§ Problem requirements
Copy each line below that contains "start".

§ Information provided

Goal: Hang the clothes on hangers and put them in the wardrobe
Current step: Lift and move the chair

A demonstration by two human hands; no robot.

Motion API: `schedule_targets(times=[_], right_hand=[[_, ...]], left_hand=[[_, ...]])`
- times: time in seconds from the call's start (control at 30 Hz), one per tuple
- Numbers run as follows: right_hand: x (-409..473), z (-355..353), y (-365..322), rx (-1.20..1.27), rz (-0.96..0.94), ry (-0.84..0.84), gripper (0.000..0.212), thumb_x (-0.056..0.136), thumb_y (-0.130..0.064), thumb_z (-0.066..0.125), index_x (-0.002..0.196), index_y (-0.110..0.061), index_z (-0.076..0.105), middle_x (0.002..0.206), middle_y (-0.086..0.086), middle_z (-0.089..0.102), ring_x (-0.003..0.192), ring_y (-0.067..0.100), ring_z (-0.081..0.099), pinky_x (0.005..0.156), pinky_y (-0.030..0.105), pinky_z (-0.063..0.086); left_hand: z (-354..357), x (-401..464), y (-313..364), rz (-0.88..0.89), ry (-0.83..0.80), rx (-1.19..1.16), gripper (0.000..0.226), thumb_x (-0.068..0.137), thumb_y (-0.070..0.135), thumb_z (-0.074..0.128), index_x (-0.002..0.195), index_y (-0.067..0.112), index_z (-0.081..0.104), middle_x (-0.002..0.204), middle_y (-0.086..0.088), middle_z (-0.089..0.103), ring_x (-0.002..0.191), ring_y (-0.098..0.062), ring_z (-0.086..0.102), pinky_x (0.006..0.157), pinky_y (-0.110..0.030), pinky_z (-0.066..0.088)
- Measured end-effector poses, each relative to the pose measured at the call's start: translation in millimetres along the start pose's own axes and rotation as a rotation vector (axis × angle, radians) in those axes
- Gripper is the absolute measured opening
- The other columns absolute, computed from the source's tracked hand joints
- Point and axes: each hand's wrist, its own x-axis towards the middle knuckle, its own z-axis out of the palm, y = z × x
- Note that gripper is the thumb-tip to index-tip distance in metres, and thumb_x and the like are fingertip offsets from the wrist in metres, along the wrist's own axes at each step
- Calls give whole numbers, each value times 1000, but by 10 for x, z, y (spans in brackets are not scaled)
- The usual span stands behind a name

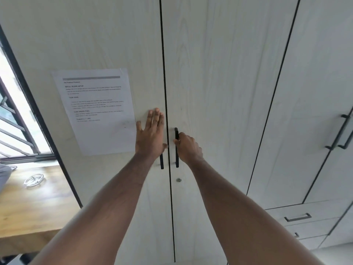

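A pale wood-grain wardrobe fills the view, its two middle doors closed. My left hand (151, 133) lies flat with straight fingers on the left door (107, 44), over the top of that door's black handle (162, 162). My right hand (188, 147) grips the black vertical handle (176, 132) of the right door (219, 73). A small round lock (178, 180) sits below the handles. No clothes or hangers are in view.
A printed sheet (97, 109) is taped to the left door. More wardrobe doors with black handles (342, 134) and drawers (298, 217) stand to the right. At the left are a window (11, 119) and a wooden desk (34, 203) with a glass ashtray (34, 180).
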Motion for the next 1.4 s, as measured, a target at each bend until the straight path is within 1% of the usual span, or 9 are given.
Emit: schedule_targets(times=[0.1, 0.13, 0.2, 0.27, 0.6, 0.73, 0.83, 1.07, 1.4], right_hand=[[-116, -59, 51, -32, -8, 83, 23, 106, -35, 45, 118, -18, 56, 115, 5, 63, 102, 33, 62, 87, 44, 44], [-159, -96, 96, -52, -3, 106, 23, 106, -34, 46, 119, -18, 56, 117, 5, 63, 103, 33, 62, 86, 44, 43], [-282, -189, 238, -84, 40, 125, 22, 105, -34, 47, 119, -19, 56, 118, 4, 63, 103, 33, 62, 87, 43, 41], [-419, -317, 448, -108, 102, 154, 21, 105, -34, 48, 118, -20, 56, 119, 2, 63, 104, 33, 61, 89, 43, 40], [-1959, -867, 1653, -250, 515, 310, 16, 100, -33, 57, 112, -22, 61, 115, -2, 66, 99, 27, 65, 91, 45, 48], [-2983, -1088, 2035, -325, 717, 397, 16, 101, -31, 58, 109, -18, 64, 110, 1, 69, 90, 25, 67, 76, 38, 50], [-3728, -1202, 2192, -361, 887, 432, 16, 100, -32, 58, 107, -20, 64, 107, 3, 70, 94, 28, 67, 92, 52, 49], [-5456, -1359, 2399, -390, 1210, 545, 13, 98, -29, 56, 97, -22, 67, 99, 0, 69, 91, 27, 67, 83, 45, 54], [-6932, -1627, 3133, -230, 1364, 644, 14, 98, -30, 60, 100, -22, 72, 97, 2, 72, 91, 23, 68, 85, 46, 60]], left_hand=[[-35, -47, 133, 144, 200, -112, 55, 88, 35, 68, 133, 7, 53, 144, -9, 55, 139, -22, 45, 99, -49, 36], [-39, -63, 180, 193, 241, -158, 36, 87, 30, 68, 117, 9, 62, 124, -7, 68, 122, -23, 59, 90, -44, 38], [-39, -105, 280, 260, 228, -244, 15, 90, 27, 65, 95, 12, 64, 93, -4, 71, 87, -26, 67, 76, -38, 35], [-35, -125, 445, 308, 179, -328, 14, 92, 25, 62, 88, 12, 62, 83, -5, 69, 77, -29, 65, 73, -38, 36], [-42, -623, 1802, 667, -31, -705, 11, 89, 19, 64, 88, 8, 64, 87, -13, 69, 81, -38, 64, 77, -38, 44], [-207, -1202, 2526, 889, -118, -838, 10, 86, 19, 65, 87, 9, 65, 85, -13, 71, 79, -38, 67, 77, -38, 48], [-372, -1692, 2989, 1015, -189, -907, 11, 86, 21, 66, 88, 10, 67, 86, -13, 72, 82, -38, 68, 78, -40, 53], [-663, -2825, 3762, 1245, -294, -956, 15, 91, 19, 66, 102, 9, 70, 97, -14, 73, 92, -35, 70, 81, -41, 53], [-711, -3706, 4865, 1329, -392, -854, 13, 91, 21, 66, 96, 9, 67, 94, -11, 71, 89, -37, 67, 75, -38, 48]])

§ Answer for this exercise
- times: time in seconds from the call's start (control at 30 Hz), one per tuple
- Measured end-effector poses, each relative to the pose measured at the call's start: translation in millimetres along the start pose's own axes and rotation as a rotation vector (axis × angle, radians) in those axes

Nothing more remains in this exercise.